Another fundamental question is how well valued-added models can level the playing field. How successfully can they isolate the contributions of individual teachers from student background characteristics like poverty or English language proficiency? In Knowledge Brief 2, Daniel F. McCaffrey analyzes the research on this crucial subject and finds that while value-added models do partially level the field, they can’t fully adjust for all the factors outside a teacher’s influence and which differ among classrooms. What if a teacher is consistently assigned classes of students who are advanced or who are struggling? If we do not fully account for how student are assigned to classes, we distort the picture of teacher effectiveness.
In Knowledge Brief 3, Susanna Loeb and Christopher Candelaria take on the matter of consistency – or lack of it – in value-added scores. Teachers’ value-added estimates can vary widely from year to year, raising important concerns about their reliability, and strongly suggesting that several years of data should be used. The researchers find substantial overlap in measures of a teacher’s value added across all areas, but they see substantial inconsistencies, as well. Although further study is needed, the research suggests that much of the inconsistency results from true differences in educator effectiveness over time and contexts.
Although many states and districts agree on the need to, there is no universally accepted method for translating student achievement growth into a measure of teacher performance. In Knowledge Brief 4, Dan Goldhaber and Roddy Theobald look at several models for doing so. Research shows that value-added models that do not account for student background factors (such as race, ethnicity and social class) correlate highly with models that do. Yet even when correlations are high, different models will categorize many teachers differently. The biggest difference between value-added estimates comes between models that ignore possible school effects and models that explicitly recognize them.
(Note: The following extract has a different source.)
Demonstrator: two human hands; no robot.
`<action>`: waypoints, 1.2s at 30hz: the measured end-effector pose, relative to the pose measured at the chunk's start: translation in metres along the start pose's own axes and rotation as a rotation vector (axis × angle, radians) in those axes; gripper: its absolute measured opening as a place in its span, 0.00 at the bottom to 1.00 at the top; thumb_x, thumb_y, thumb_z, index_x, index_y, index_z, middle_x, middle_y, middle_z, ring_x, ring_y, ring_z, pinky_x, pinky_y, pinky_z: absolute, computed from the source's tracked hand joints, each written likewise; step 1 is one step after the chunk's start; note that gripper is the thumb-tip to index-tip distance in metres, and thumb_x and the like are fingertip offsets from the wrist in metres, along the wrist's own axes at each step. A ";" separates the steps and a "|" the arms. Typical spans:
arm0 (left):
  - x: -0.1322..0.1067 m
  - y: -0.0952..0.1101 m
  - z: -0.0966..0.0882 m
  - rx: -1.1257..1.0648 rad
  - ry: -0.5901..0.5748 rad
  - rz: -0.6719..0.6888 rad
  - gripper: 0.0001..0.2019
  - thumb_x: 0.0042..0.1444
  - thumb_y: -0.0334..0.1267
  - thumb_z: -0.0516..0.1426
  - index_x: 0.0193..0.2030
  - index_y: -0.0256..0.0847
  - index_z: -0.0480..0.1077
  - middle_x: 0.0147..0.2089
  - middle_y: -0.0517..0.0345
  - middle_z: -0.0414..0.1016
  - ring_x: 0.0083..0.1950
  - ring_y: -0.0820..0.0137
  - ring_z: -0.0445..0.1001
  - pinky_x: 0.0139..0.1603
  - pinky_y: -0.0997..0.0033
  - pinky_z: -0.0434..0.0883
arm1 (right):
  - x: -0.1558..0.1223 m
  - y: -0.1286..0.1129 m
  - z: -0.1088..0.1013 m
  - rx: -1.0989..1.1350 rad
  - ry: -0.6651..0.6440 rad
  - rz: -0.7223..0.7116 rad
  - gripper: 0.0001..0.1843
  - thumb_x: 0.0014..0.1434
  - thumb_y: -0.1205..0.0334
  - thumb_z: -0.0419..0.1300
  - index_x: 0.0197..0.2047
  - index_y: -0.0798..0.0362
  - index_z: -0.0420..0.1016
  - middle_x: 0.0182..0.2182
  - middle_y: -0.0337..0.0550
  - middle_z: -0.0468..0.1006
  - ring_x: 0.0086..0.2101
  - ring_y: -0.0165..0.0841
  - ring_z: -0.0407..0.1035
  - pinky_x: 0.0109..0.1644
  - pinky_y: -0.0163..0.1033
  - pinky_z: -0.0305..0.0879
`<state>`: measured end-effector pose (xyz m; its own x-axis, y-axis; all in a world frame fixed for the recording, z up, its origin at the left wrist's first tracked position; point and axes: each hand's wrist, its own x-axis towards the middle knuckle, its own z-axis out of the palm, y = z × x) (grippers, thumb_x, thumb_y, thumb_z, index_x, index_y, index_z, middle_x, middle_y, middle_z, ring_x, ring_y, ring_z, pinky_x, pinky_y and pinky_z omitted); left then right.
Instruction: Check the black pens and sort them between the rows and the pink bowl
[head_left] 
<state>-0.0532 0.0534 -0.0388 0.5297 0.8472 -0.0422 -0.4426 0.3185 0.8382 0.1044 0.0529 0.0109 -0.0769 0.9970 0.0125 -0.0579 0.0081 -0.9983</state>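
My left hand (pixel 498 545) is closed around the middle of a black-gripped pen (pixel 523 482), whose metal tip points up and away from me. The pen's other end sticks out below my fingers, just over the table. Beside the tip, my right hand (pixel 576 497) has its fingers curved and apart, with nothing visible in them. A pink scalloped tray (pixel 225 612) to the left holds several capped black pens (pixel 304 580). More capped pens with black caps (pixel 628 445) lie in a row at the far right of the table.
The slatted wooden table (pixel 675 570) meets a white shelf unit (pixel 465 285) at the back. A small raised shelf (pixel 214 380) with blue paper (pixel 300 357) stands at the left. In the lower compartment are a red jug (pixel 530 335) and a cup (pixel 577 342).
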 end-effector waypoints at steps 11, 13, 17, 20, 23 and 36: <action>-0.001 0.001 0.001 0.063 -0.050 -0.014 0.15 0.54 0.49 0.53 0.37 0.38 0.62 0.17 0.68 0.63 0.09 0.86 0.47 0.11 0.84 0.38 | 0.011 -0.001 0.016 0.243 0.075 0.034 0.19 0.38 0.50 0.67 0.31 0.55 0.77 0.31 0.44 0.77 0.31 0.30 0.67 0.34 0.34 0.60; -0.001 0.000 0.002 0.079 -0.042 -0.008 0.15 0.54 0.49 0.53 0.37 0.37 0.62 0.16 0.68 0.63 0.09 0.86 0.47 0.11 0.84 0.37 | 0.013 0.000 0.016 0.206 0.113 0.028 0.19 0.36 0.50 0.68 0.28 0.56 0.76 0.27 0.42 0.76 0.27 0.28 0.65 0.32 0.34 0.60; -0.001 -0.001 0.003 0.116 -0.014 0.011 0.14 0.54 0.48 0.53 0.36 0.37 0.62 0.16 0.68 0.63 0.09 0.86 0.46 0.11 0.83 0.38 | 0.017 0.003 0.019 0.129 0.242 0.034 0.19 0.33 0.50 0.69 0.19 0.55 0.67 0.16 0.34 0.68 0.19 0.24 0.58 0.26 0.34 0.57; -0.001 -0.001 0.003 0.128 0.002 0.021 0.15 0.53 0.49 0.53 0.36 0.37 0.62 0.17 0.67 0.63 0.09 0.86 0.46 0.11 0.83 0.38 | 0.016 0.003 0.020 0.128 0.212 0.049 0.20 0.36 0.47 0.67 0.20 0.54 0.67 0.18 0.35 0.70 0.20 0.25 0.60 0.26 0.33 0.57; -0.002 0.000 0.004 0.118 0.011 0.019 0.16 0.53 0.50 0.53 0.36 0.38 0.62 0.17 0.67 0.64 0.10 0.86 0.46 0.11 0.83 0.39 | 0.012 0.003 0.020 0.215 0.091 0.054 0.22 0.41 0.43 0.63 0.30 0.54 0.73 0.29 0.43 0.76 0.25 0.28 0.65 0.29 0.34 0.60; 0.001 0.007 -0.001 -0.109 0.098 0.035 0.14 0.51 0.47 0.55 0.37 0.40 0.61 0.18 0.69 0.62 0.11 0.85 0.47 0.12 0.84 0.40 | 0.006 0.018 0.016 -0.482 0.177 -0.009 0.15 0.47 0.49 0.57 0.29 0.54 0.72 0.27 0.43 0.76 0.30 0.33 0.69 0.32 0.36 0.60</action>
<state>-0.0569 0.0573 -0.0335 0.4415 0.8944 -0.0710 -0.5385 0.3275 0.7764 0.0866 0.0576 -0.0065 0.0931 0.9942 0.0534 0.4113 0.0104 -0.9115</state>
Finally, how do value-added measures compare to other gauges of teacher effectiveness? In Knowledge Brief 5, Douglas N. Harris addresses the question of whether other measures, such as classroom observation, are likely to arrive at the same result. He finds that value-added measures are positively correlated with other measures of evaluation, but not very strongly. The measures should be expected to yield some differences if they are weighing different aspects of teaching, but they differ also because each has problems with reliability and validity.
With some districts already using value-added measures to make decisions about hiring, firing and promotion, value added is a sharp tool. And it is being wielded despite many unanswered questions. These questions can’t be answered solely with existing data, or without the exercise of sound judgment. In the following pages, we address the most important issues surrounding value-added measurement today. We review the existing research, draw conclusions, and try to provide educational leaders with guidance on how research can inform the prudent use of this important measure.